**What you need to do**
When you copy the entries, keep every word exactly as it is and drop the images.

**Records from a dataset**
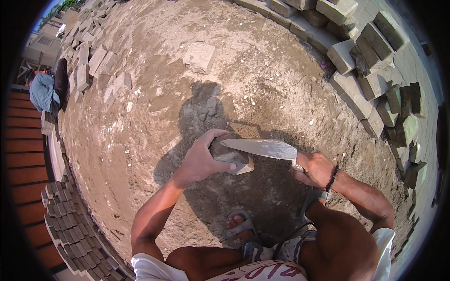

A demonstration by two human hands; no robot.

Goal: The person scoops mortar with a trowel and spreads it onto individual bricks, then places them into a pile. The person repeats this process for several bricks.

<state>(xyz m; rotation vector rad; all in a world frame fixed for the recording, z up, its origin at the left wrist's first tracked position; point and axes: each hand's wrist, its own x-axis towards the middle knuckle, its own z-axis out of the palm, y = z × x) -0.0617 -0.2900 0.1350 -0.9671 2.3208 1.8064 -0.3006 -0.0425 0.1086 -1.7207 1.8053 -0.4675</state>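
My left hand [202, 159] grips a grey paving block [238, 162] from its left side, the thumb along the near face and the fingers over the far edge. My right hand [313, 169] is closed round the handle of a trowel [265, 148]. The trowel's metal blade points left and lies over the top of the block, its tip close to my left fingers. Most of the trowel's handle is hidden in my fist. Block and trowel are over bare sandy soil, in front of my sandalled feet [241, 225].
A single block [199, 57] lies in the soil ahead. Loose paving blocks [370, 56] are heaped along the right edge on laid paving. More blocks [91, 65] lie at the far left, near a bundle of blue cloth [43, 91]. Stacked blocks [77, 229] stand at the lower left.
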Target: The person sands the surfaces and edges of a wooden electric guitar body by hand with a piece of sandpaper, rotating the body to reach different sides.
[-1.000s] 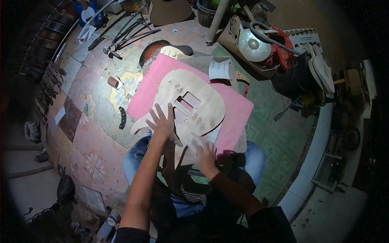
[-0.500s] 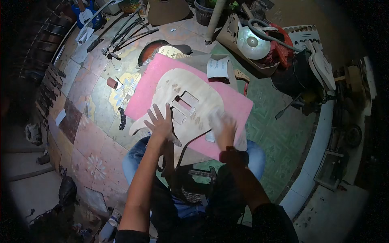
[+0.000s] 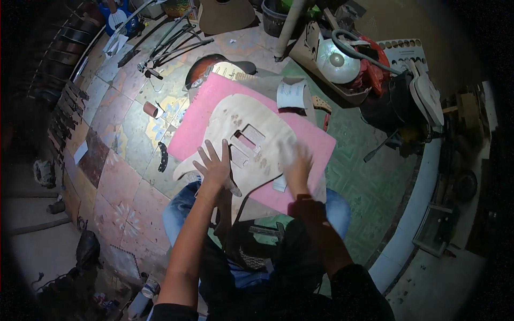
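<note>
A pale wooden electric guitar body (image 3: 225,115) with rectangular cutouts and brown smudges lies on a pink sheet (image 3: 193,120) across my knees. My left hand (image 3: 215,168) rests on its near left part, with fingers spread beside the cutouts. Over the right edge of the body is my right hand (image 3: 297,163), its fingers smeared by motion. Whether anything is under those fingers cannot be made out. A small pale piece (image 3: 279,184) lies on the pink sheet close to my right wrist.
Beyond the sheet are a curled white-backed sheet (image 3: 290,97), a sunburst guitar body (image 3: 201,70) and a headstock (image 3: 321,104). On the tiled floor at left lie a small brown roll (image 3: 150,109) and a black curved piece (image 3: 163,157). A box (image 3: 342,95) holds a white globe (image 3: 337,61).
My right hand stays at the body's right edge, still blurred, with its wrist shifted slightly. My left hand keeps its place on the wood. The whole view has moved a little.
</note>
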Motion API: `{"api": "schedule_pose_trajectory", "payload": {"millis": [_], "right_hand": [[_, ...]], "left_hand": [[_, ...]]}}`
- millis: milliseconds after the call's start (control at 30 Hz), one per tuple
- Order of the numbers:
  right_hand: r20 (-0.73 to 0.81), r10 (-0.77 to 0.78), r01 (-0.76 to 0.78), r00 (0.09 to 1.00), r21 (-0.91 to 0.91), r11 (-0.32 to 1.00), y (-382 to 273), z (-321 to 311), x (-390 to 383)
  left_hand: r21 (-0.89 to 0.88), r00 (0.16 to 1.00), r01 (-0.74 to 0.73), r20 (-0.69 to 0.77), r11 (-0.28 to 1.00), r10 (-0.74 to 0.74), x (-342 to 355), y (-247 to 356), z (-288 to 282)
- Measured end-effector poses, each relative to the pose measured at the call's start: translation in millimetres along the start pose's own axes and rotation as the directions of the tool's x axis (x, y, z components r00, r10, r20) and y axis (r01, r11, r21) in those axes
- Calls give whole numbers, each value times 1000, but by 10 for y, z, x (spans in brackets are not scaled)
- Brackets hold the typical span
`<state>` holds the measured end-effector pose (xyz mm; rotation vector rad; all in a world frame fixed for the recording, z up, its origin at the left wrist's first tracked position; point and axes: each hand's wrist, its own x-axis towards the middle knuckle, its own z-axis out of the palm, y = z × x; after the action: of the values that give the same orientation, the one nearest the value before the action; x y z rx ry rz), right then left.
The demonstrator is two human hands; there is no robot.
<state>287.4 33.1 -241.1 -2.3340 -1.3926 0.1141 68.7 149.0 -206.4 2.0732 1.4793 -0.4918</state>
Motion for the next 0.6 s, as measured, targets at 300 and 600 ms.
{"api": "schedule_pose_trajectory", "payload": {"millis": [300, 600], "right_hand": [[168, 130, -129, 977, -16, 992, -143, -27, 509], [159, -81, 78, 984, 25, 997, -182, -68, 675]], "left_hand": [[-42, 999, -30, 14, 999, 30, -51, 31, -9], [-38, 999, -17, 29, 999, 18, -10, -11, -5]]}}
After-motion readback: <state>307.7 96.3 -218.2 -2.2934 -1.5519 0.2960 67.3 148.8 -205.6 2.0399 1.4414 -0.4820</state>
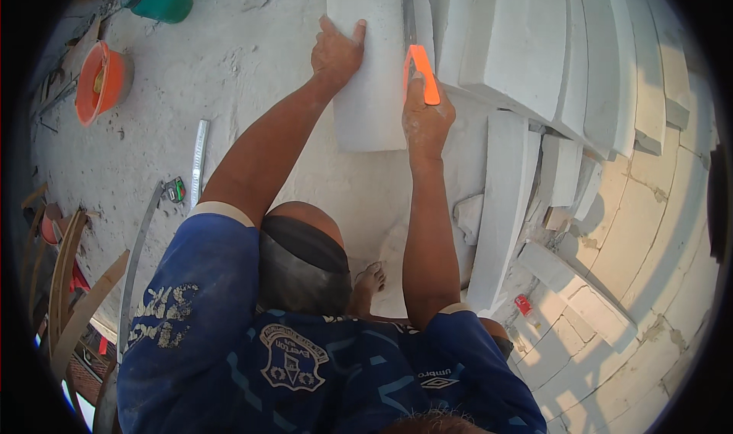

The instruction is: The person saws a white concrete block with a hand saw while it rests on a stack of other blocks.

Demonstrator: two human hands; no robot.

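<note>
A long pale grey block (370, 106) lies in front of me, running away to the top edge of the view. On its left edge rests my left hand (337, 54), thumb and forefinger spread apart; the other fingers are partly hidden. My right hand (427, 121) is closed around the orange handle of a handsaw (431, 90). The saw's thin dark blade stretches forward from the handle along the block's right side. How deep the blade sits in or beside the block cannot be made out.
Stacked pale blocks (519, 45) crowd the right. A narrow block (500, 205) stands nearer me. Leftward lie an orange bucket (114, 79), a green jug (164, 3), a metal ruler (199, 159) and a tape measure (175, 190). Curved wooden strips (65, 281) lean at lower left.
</note>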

**Written solution**
A demonstration by two human hands; no robot.

Goal: The person scoops mortar with a trowel and spreads it onto individual bricks, then places them into a pile. The person repeats this process for several bricks.

<state>(xyz m; rotation vector rad; all in a world frame fixed for the recording, z up, its origin at the left wrist's first tracked position; point and axes: each hand's wrist, its own x-axis towards the middle knuckle, its own z-axis out of the palm, y = z × x) -0.0617 -0.2900 0.1350 -0.9671 2.3208 1.8064 -0.3006 -0.0425 0.1086 -1.7207 1.8053 -0.4675</state>
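My left hand [202, 159] grips a grey paving block [238, 162] from its left side, the thumb along the near face and the fingers over the far edge. My right hand [313, 169] is closed round the handle of a trowel [265, 148]. The trowel's metal blade points left and lies over the top of the block, its tip close to my left fingers. Most of the trowel's handle is hidden in my fist. Block and trowel are over bare sandy soil, in front of my sandalled feet [241, 225].
A single block [199, 57] lies in the soil ahead. Loose paving blocks [370, 56] are heaped along the right edge on laid paving. More blocks [91, 65] lie at the far left, near a bundle of blue cloth [43, 91]. Stacked blocks [77, 229] stand at the lower left.
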Target: The person sands the surfaces and edges of a wooden electric guitar body by hand with a piece of sandpaper, rotating the body to reach different sides.
[-1.000s] 
[-0.500s] 
[+0.000s] 
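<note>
A pale wooden electric guitar body (image 3: 225,115) with rectangular cutouts and brown smudges lies on a pink sheet (image 3: 193,120) across my knees. My left hand (image 3: 215,168) rests on its near left part, with fingers spread beside the cutouts. Over the right edge of the body is my right hand (image 3: 297,163), its fingers smeared by motion. Whether anything is under those fingers cannot be made out. A small pale piece (image 3: 279,184) lies on the pink sheet close to my right wrist.
Beyond the sheet are a curled white-backed sheet (image 3: 290,97), a sunburst guitar body (image 3: 201,70) and a headstock (image 3: 321,104). On the tiled floor at left lie a small brown roll (image 3: 150,109) and a black curved piece (image 3: 163,157). A box (image 3: 342,95) holds a white globe (image 3: 337,61).
My right hand stays at the body's right edge, still blurred, with its wrist shifted slightly. My left hand keeps its place on the wood. The whole view has moved a little.
</note>
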Motion API: `{"api": "schedule_pose_trajectory", "payload": {"millis": [_], "right_hand": [[_, ...]], "left_hand": [[_, ...]]}}`
- millis: milliseconds after the call's start (control at 30 Hz), one per tuple
- Order of the numbers:
  right_hand: r20 (-0.73 to 0.81), r10 (-0.77 to 0.78), r01 (-0.76 to 0.78), r00 (0.09 to 1.00), r21 (-0.91 to 0.91), r11 (-0.32 to 1.00), y (-382 to 273), z (-321 to 311), x (-390 to 383)
  left_hand: r21 (-0.89 to 0.88), r00 (0.16 to 1.00), r01 (-0.74 to 0.73), r20 (-0.69 to 0.77), r11 (-0.28 to 1.00), r10 (-0.74 to 0.74), x (-342 to 355), y (-247 to 356), z (-288 to 282)
- Measured end-effector poses, each relative to the pose measured at the call's start: translation in millimetres along the start pose's own axes and rotation as the directions of the tool's x axis (x, y, z components r00, r10, r20) and y axis (r01, r11, r21) in those axes
- Calls give whole numbers, each value times 1000, but by 10 for y, z, x (spans in brackets are not scaled)
- Brackets hold the typical span
`<state>` holds the measured end-effector pose (xyz mm; rotation vector rad; all in a world frame fixed for the recording, z up, its origin at the left wrist's first tracked position; point and axes: each hand's wrist, its own x-axis towards the middle knuckle, its own z-axis out of the palm, y = z × x; after the action: of the values that give the same orientation, the one nearest the value before the action; x y z rx ry rz), right then left.
The demonstrator is two human hands; there is no robot.
<state>287.4 33.1 -241.1 -2.3340 -1.3926 0.1141 68.7 149.0 -206.4 2.0732 1.4793 -0.4918</state>
Motion for the next 0.6 s, as measured, targets at 300 and 600 ms.
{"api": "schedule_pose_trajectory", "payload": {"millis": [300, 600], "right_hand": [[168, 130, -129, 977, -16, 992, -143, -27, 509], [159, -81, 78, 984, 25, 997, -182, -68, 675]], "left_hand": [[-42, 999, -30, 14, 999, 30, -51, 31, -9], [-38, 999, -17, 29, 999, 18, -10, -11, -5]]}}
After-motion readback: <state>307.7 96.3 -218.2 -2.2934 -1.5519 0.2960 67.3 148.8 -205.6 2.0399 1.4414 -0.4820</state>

The instruction is: The person saws a white concrete block with a hand saw while it rests on a stack of other blocks.

Demonstrator: two human hands; no robot.

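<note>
A long pale grey block (370, 106) lies in front of me, running away to the top edge of the view. On its left edge rests my left hand (337, 54), thumb and forefinger spread apart; the other fingers are partly hidden. My right hand (427, 121) is closed around the orange handle of a handsaw (431, 90). The saw's thin dark blade stretches forward from the handle along the block's right side. How deep the blade sits in or beside the block cannot be made out.
Stacked pale blocks (519, 45) crowd the right. A narrow block (500, 205) stands nearer me. Leftward lie an orange bucket (114, 79), a green jug (164, 3), a metal ruler (199, 159) and a tape measure (175, 190). Curved wooden strips (65, 281) lean at lower left.
</note>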

This concludes the answer.